--- START ---

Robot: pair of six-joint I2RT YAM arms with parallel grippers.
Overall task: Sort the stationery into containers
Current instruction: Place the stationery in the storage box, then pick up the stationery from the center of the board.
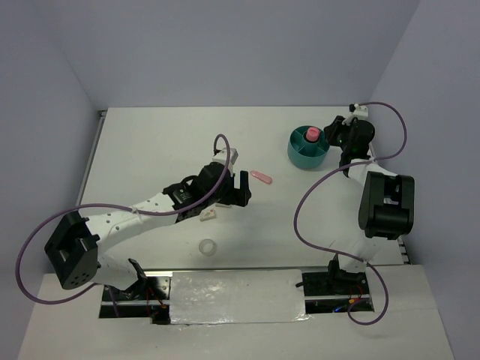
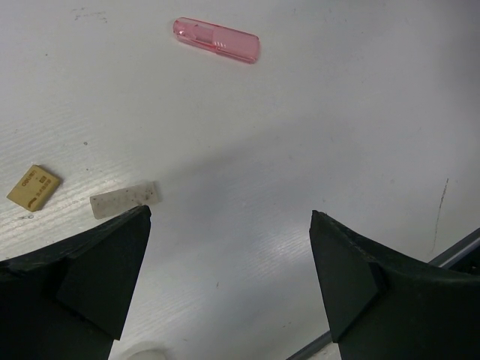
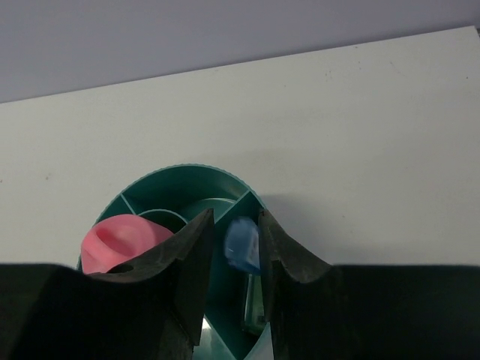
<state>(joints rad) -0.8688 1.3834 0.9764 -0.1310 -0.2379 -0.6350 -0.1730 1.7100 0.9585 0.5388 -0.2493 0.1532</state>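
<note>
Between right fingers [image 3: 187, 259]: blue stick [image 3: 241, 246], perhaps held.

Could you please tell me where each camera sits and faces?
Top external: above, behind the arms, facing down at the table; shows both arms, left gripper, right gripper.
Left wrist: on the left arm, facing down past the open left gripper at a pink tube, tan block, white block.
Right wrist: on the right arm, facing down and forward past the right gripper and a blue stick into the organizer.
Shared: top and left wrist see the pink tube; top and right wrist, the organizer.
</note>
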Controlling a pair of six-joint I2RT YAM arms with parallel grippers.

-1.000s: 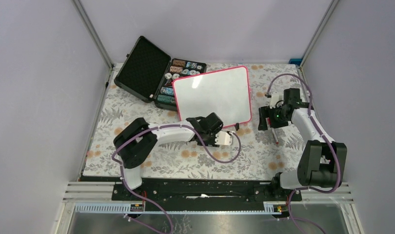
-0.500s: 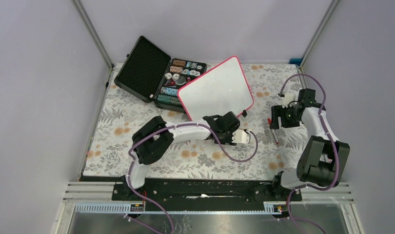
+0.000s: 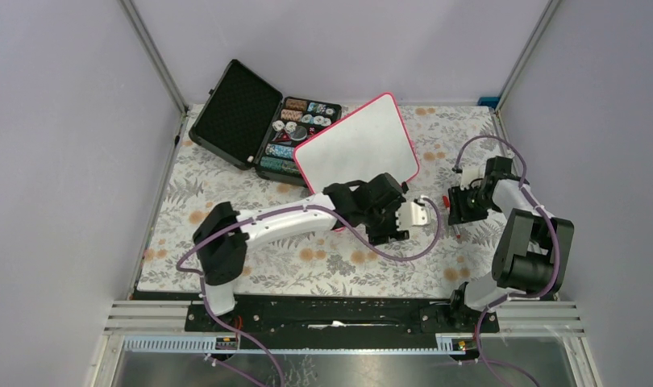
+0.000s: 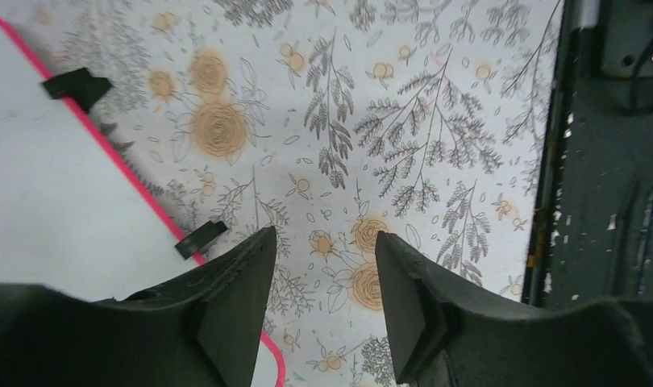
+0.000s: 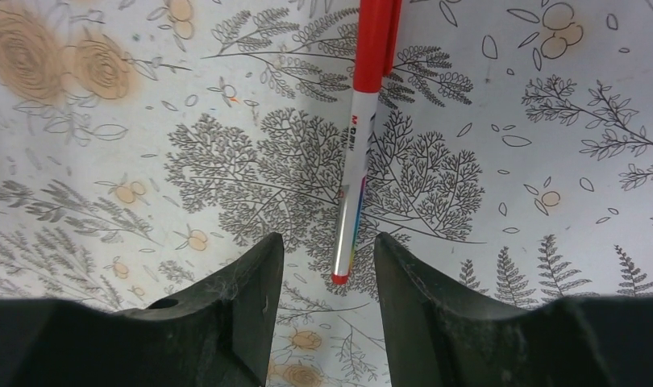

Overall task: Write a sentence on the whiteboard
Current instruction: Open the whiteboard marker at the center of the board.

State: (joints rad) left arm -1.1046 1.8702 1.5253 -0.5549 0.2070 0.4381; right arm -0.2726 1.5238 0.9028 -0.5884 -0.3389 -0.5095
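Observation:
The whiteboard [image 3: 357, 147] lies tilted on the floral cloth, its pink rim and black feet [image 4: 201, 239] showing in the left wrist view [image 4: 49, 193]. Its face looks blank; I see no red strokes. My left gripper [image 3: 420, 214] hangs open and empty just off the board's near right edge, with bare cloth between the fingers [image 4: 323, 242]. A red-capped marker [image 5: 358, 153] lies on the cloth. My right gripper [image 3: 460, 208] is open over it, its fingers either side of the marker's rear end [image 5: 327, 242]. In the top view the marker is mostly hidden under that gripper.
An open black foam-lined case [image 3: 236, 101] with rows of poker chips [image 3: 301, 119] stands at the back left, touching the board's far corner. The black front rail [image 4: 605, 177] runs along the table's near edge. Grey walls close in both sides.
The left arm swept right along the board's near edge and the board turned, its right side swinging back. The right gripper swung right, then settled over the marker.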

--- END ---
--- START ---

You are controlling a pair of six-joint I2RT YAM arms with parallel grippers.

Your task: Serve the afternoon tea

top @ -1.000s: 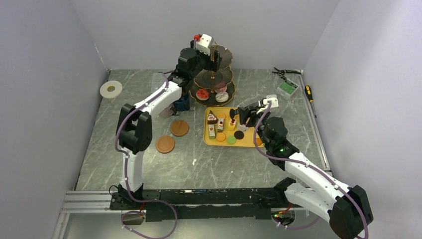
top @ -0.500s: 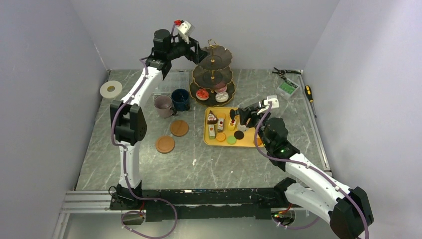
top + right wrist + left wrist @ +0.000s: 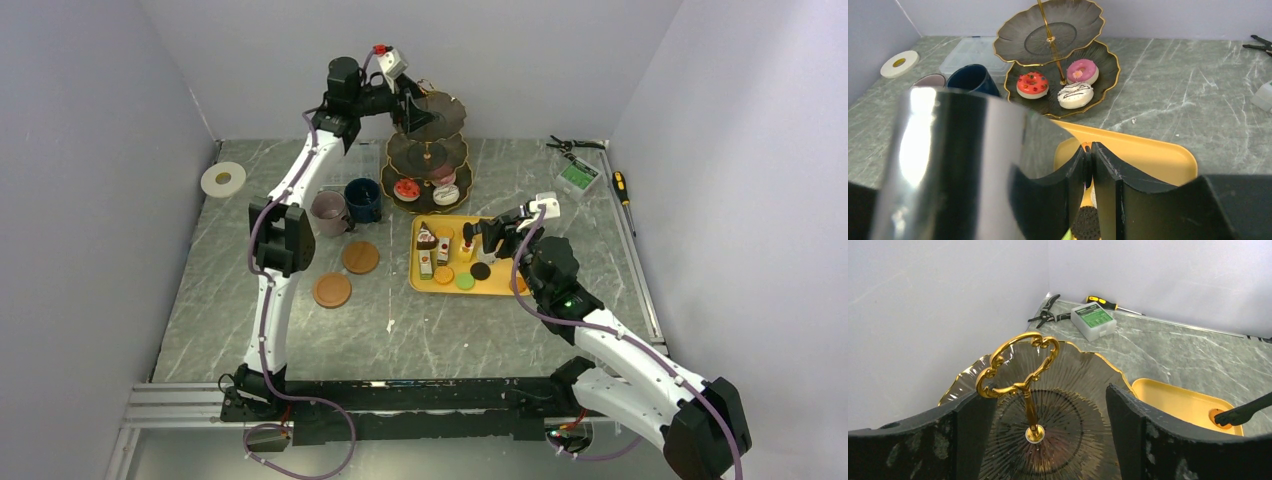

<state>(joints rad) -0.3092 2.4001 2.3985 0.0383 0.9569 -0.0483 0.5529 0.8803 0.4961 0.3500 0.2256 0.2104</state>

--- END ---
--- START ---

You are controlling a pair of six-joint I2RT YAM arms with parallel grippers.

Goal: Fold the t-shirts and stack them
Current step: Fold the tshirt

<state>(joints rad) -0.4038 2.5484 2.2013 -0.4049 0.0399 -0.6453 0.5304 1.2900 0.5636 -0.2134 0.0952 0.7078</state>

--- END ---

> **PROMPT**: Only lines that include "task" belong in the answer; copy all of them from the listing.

> **EXERCISE OUTPUT**:
Overall task: Sort the stationery into containers
Overall task: Write a sentence on the whiteboard
Your task: Serve the afternoon tea

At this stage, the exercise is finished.